What 9/11 means is still debated. And surely it's better that we adopt no name for it than adopt a specious and misleading name. To come up with a name that suggests the attack was a case of Islam versus Christianity, or Islam versus the West, would be a destructive act of misnaming. What happened on that day was an attack by one group of Muslims. All of Islam did not attack the U.S. on September 11 any more than all of Christianity attacked Oklahoma City when the extremist Christian Timothy McVeigh bombed it on April 19, 1995.
But just calling it 9/11 may leave the event too wide open for misinterpretation. It is ominous that more Americans now think of 9/11 as Islam's attack on America than did so in the early days and months following the attack. (In those early days, politicians across the political spectrum were careful to indicate that al-Qaeda was not representative of all of Islam or the Islamic world.)
Failing to name 9/11 effectively may confirm the assumption that "everything changed" on 9/11. In the days and months after 9/11, many pundits declared the death of irony and heralded a day when American culture would become forevermore deeper and more serious. That didn't happen. We're now no less addicted to mass-produced spectacle and obsessive but shallow celebrity culture than we were before 9/11.
Failing to substantially name what happened on 9/11 also helps underwrite the open-endedness of America's war on terrorism. The 9/11 event becomes a blank check for that war, a war that lacks a specific goal.
A military response is not the only or the most important response that 9/11 should elicit. Economic and social problems in the Arab world create important differences between the Arab world and the West.

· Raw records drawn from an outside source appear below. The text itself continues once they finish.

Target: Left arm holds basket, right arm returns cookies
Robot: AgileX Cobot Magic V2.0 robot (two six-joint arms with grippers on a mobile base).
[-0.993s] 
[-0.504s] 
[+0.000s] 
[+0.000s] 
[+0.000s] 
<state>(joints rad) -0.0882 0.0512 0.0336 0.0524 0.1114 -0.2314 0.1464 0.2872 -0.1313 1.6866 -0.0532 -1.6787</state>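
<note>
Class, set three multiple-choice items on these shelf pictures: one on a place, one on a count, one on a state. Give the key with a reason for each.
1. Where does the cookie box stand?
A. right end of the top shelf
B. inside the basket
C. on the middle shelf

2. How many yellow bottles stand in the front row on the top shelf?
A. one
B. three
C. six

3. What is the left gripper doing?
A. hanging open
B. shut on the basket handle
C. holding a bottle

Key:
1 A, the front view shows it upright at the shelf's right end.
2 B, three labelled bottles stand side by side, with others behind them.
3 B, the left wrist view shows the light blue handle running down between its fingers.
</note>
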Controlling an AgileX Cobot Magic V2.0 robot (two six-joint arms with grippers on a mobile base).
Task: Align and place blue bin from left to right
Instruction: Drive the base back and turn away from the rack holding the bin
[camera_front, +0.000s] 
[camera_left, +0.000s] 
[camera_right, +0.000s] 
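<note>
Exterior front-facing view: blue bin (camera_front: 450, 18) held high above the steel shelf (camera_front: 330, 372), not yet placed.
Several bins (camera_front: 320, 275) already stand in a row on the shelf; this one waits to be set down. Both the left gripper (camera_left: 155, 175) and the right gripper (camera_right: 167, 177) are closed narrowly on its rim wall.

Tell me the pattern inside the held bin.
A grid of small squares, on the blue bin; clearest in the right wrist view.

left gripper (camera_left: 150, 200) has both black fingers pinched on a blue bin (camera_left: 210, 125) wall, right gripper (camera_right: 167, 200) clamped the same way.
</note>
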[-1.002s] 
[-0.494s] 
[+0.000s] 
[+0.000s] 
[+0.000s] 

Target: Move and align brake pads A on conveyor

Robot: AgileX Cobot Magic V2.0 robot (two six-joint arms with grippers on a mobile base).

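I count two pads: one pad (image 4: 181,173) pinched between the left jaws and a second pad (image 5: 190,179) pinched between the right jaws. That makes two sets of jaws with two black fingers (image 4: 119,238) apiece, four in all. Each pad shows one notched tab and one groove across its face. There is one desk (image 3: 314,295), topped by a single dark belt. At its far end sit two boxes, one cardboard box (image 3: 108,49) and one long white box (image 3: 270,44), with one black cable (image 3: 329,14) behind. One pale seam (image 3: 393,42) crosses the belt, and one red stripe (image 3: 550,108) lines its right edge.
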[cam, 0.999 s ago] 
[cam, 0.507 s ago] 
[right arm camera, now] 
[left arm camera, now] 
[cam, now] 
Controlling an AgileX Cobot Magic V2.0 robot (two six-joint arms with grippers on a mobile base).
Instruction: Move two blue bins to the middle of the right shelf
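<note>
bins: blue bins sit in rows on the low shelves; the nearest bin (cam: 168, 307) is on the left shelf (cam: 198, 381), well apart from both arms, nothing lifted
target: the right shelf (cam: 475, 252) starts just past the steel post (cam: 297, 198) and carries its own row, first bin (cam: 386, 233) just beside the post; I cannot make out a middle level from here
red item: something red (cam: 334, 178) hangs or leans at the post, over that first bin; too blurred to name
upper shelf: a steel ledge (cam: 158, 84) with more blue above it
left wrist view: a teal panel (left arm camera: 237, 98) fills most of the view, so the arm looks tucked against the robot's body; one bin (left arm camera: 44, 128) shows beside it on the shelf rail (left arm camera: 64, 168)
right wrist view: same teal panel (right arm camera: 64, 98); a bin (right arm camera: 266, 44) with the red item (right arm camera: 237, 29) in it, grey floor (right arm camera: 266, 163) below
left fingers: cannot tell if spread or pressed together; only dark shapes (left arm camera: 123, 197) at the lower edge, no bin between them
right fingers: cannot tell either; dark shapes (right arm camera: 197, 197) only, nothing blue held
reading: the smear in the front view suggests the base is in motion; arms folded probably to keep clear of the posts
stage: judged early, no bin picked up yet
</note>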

These problems and differences cannot be successfully addressed simply by the blunt club of military means. Many of those problems resonate at the religious level, and if the religions of the world—including Christianity—are to prove to their detractors that religion is not inherently and finally a force for violence, they will have to demonstrate that by means more constructive and complicated than backing one "side" or another militarily.
So let the stunned silence end. It's time to substantially designate the meaning and significance of 9/11. For the sake of peace and the sake of the world, let the real naming begin.